Whenever a tenant or timeline is removed from the system, by pageserver
shutdown, delete_timeline or tenant-detach operation, we rely on the task
registry in 'task_mgr.rs' to wait until there are no tasks operating on the
tenant or timeline, before its Tenant/Timeline object is removed. That relies on
each task to register itself with the tenant/timeline ID in
'task_mgr.rs'. However, there are many gaps in that. For example,
GarbageCollection and Compaction tasks are registered with the tenant, but when
they proceed to operate on a particular timeline of the tenant, they don't
register with timeline ID. Because of that, the timeline can be deleted while GC
or compaction is running on it, causing failures in the GC or compaction (see
https://github.com/neondatabase/neon/issues/2442).
Another problem is that the task registry only works for tokio Tasks. There is
no way to register a piece of code that runs inside spawn_blocking(), for
example.
## Proposed implementation
This "voluntary" registration of tasks is fragile. Let's use Rust language features
to enforce that a tenant/timeline cannot be removed from the system when there is
still some code operating on it.
Let's introduce new Guard objects for Tenant and Timeline, and do all actions through
the Guard object. Something like:
TenantActiveGuard: Guard object over Arc<Tenant>. When you acquire the guard,
the code checks that the tenant is in Active state. If it's not, you get an
error.

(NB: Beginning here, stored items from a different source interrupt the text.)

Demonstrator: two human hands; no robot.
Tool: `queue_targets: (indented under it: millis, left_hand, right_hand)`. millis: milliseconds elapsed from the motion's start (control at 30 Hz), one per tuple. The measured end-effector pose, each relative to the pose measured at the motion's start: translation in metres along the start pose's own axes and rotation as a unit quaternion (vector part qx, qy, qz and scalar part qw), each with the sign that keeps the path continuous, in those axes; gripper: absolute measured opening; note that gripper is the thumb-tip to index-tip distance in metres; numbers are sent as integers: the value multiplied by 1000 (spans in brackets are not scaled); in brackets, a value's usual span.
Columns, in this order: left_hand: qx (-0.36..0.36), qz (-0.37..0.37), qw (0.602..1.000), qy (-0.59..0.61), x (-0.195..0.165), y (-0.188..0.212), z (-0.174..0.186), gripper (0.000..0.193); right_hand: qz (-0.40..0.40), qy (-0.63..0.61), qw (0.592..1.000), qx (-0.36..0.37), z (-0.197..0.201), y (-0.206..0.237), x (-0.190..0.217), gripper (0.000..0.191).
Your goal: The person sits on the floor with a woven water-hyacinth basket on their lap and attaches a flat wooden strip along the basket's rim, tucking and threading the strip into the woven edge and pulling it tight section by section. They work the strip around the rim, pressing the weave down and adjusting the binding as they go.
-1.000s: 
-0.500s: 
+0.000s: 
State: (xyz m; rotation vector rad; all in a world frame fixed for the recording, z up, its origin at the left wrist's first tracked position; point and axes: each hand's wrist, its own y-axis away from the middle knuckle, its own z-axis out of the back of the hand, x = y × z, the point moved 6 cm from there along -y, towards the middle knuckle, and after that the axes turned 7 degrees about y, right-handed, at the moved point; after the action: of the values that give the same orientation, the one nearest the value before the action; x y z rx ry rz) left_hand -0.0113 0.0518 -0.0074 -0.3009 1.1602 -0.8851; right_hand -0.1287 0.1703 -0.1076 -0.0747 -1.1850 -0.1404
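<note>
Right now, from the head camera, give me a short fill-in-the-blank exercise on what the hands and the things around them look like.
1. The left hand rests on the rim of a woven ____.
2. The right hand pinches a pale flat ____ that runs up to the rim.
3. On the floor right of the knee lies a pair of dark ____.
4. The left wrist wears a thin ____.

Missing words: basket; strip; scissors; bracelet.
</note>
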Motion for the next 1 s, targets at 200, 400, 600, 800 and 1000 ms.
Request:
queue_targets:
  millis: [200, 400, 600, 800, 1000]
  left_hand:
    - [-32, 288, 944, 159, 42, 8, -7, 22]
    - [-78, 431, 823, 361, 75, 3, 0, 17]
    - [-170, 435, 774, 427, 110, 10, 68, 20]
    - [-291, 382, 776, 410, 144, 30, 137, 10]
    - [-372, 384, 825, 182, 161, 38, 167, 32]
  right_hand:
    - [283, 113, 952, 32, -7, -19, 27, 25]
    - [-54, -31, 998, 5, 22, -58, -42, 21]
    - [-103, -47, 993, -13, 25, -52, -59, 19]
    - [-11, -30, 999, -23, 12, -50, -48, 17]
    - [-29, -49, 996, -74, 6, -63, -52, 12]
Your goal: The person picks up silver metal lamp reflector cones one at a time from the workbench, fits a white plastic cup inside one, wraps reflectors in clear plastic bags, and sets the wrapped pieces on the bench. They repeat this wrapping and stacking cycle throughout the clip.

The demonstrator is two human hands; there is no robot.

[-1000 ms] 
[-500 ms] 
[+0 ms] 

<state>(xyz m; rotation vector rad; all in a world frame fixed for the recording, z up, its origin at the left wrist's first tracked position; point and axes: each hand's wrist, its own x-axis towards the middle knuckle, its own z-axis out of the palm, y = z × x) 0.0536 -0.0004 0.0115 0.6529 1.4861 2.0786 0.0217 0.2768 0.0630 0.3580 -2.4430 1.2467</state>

You can change the state of the tenant to Stopping while there are
ActiveTenantGuard objects still on it, to prevent new ActiveTenantGuards from
being acquired, but the Tenant cannot be removed until all the guards are gone.
TenantMaintenanceGuard: Like ActiveTenantGuard, but can be held even when the
tenant is not in Active state. Used for operations like attach/detach. Perhaps
allow only one such guard on a Tenant at a time.
Similarly for Timelines. We don't currentl have a "state" on Timeline, but I think
we need at least two states: Active and Stopping. The Stopping state is used at
deletion, to prevent new TimelineActiveGuards from appearing, while you wait for
existing TimelineActiveGuards to die out.
The shutdown-signaling, using shutdown_watcher() and is_shutdown_requested(),
probably also needs changes to deal with the new Guards. The rule is that if you
have a TenantActiveGuard, and the tenant's state changes from Active to
Stopping, the is_shutdown_requested() function should return true, and
shutdown_watcher() future should return.
This signaling doesn't neessarily need to cover all cases. For example, if you
have a block of code in spawn_blocking(), it might be acceptable if
is_shutdown_requested() doesn't return true even though the tenant is in
Stopping state, as long as the code finishes reasonably fast.